**What is expected**
All the data below goes into the copy word for word, but the pictures don't.

**Data extract**
○ ○ ○ ○

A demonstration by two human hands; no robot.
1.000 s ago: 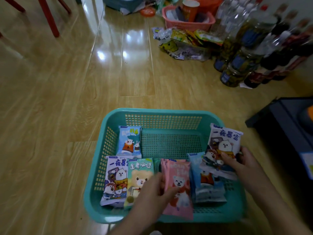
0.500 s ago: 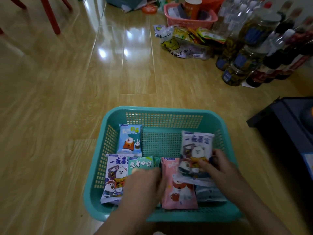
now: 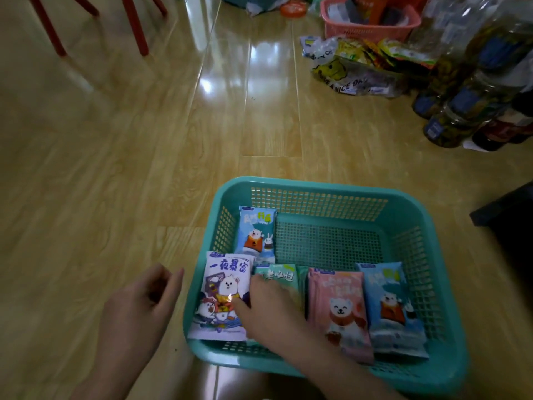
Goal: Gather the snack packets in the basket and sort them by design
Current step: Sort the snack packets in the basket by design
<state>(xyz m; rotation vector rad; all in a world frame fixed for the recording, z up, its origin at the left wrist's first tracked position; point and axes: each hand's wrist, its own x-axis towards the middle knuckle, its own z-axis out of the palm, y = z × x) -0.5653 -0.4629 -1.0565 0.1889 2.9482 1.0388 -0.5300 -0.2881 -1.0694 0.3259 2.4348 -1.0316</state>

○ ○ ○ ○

**Response**
A demonstration by two human hands; no robot.
1.000 s ago: 
0.500 s ago: 
now: 
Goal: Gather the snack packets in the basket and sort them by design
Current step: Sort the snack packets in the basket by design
<state>(xyz m; rotation vector rad; all in a world frame fixed for the recording, z up, its origin at the left wrist's first tracked position; point and axes: each hand's wrist, its own x-axis towards the middle knuckle, its own z-axis out of the palm, y = z × x) -0.5653 -0.4629 -1.0565 0.1889 2.9482 1.0388 -0.5300 -0.2881 -1.0694 0.3259 2.4348 -1.0316</state>

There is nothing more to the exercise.